目の前で浮いている10個の何かが俺の目をひきつけてやまない!
「あの、だんな様。なんでここまでしてくれてるんですか?」
「別にお前らのためじゃない。俺がやりたいからやっただけだ」
はいツンデレ入りましたー。って俺が言ってもキモイだけだな。
「これから俺はお前らをここの従業員として使い倒すつもりだ。だからそんなに喜んでもいられないぞ?」
「…はい。わかりました。私達の仕事として以前と同じようにお使いください」
後ろの娘達からは「あぁやっぱりか」とか「夢見すぎたね」とか言う声聞こえる。小声だけど。

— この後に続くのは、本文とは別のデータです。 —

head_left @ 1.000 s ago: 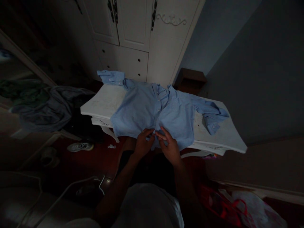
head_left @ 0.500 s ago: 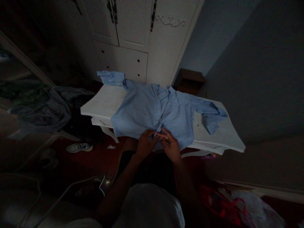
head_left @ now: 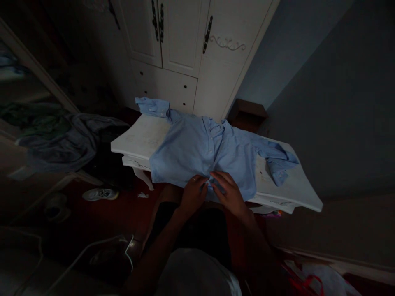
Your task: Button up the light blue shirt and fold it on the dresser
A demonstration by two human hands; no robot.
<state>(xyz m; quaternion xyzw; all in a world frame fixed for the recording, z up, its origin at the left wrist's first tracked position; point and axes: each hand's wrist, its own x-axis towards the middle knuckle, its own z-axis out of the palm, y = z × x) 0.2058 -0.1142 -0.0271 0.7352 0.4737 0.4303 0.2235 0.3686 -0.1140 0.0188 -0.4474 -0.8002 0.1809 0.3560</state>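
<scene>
A light blue button-up shirt (head_left: 185, 148) lies front side up across a narrow white table (head_left: 138, 133), its collar away from me and its sleeves spread to both sides. At the front hem, my left hand (head_left: 194, 195) pinches the edge of the button placket. Close beside it, my right hand (head_left: 230, 193) grips the same placket with thumb and fingers. Several small buttons run up the front above my hands. Whatever lies between the fingertips is too small and dark to make out.
Behind the table stands a white wardrobe (head_left: 179, 37), with a brown box (head_left: 248, 111) to its right. Dark clothes (head_left: 68, 139) hang at the left. A sneaker (head_left: 100, 194) lies on the red floor, and bags (head_left: 324, 279) sit at lower right.
My right hand has shifted its fingers over the placket and turned flatter, while my left hand keeps its pinch. The whole view has tilted slightly, so the table appears lower.
</scene>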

「何を勘違いしてるのか知らんが、以前と同じようなことはさせないぞ。娼館はそのうち勝手に出来るだろうが、お前らにはさせない」
俺の台詞を聞いた娘達はきょとんとしているが、そのまま畳み掛ける。
「温泉内ではあぁいった行為は一切禁止だ。温泉というのは体を休め清めるところだ。疲れ果てるところじゃない。まぁ宿の中で致すのは勝手にすればいいが」
「は、はぁ…では私達はなにをすれば?」
「なんでも出来るぞ。やりたいことをやればいい。むしろ何をしたいかを教えてくれ。ソレル。君だけはちょっと違うことをしてもらうがな」
ソレルがビクッと肩を震わせ俺を見るが続ける。
「ソレル、君の社交性と礼儀作法、そして人身掌握術を借りたい」
「はぁ…」
「別にスラムに来る前に君が何をしていたとかなぜここに来ることになったのかとかそういうのには興味はない。たとえ元貴族だったとしてもだ」
「なっ・・・!」
そう、このソレル。解析をかけたら称号のところに『元貴族(子爵)』と書かれていた。
なんで解析を使ったかは秘密だ。決してスリーサイズとか知りたかったわけじゃない。
君は何も聞かなかった。いいね。おじさんとの約束だ。
ちなみに90/55/82でした。何がとはいわない。
「…何をさせる気ですか?」
「難しいことじゃあない。この元スラム、今後は温泉街を君の力で盛り上げてほしい。俺は収穫祭が終わったらこの街から出て行くからな。後を任せたい」
「もっと具体的にはないのでしょうか?」
「おう。管理者代行として好きにここを発展させればいい」
正直こういう内政ものとかめんどくさくてやってられん。
ぶん投げられるところはぶん投げる。
「困ったら領主へ聞け。つなぎくらいはしてやる。」
「もう最初から困ってるのですが…」
「まぁやれるだけやってみればいい」
だいぶ長い時間湯に使っていたためそろそろのぼせそうだ。
よいしょっと立ち上がり湯船から出る。
その際ブラブラしてた物を後ろからガン見されてたのは気にしないことにする。
その後領主の館へ向かい、スラム街をどう改造したのかを告げ、支援をさせる約束を取り付ける。
館を出て行って半日程度でスラムの改良が終わったことに驚きを隠して切れていなかったが、魔術使えればこんなもんだろうさ。
スラム街を温泉街としたことに領主はそういう考えもあるのか、と感心していた。
貴族連中には風呂なんて体を洗うだけのものだし、そうじゃない連中にとってはそもそも風呂に入るという習慣がない。
それを『娯楽施設』として用意し、楽しめるものにすることで、風呂に入るという習慣が身につき、そして衛生もよくなり病気も減る。
裸になっていることで男女のトラブルなんかもあるだろうがそれは些細なことだろう。
むしろ裸の突き合いして仲を深めろ。
金銭的なもの、人員的なものの支援を領主の裁量で動かせる範囲で行うといった契約書を交わす。
これは後でソレルに渡そうかね。
「そういえば貴君が気にしている娘達は身請けはしないのかね?」
唐突に領主が言ってくる。
身請け…ねぇ。
「身請けしても俺に旨みがない。せいぜい温泉街を盛り上げてもらうだけだ。第一彼女らは奴隷じゃないだろう。ということでこれで俺の管理者としての仕事は終わりだ。後はよろ」
「よろって…。貴君を縛り付けてはおれまいと思っていたが一日たたずに、とはおもわなんだ」
「そこは諦めろ。俺は収穫祭までしかおらんのだし、後のことは後に残る人間だけでやればいいだろう」
それはそうだがなぁとか言ってる領主の苦笑に合わせてにやりと笑ってやる。
「まぁ俺の思うとおりの成果が上がったのなら身請けも吝かではないがな」
これで後は収穫祭までまったりできるな。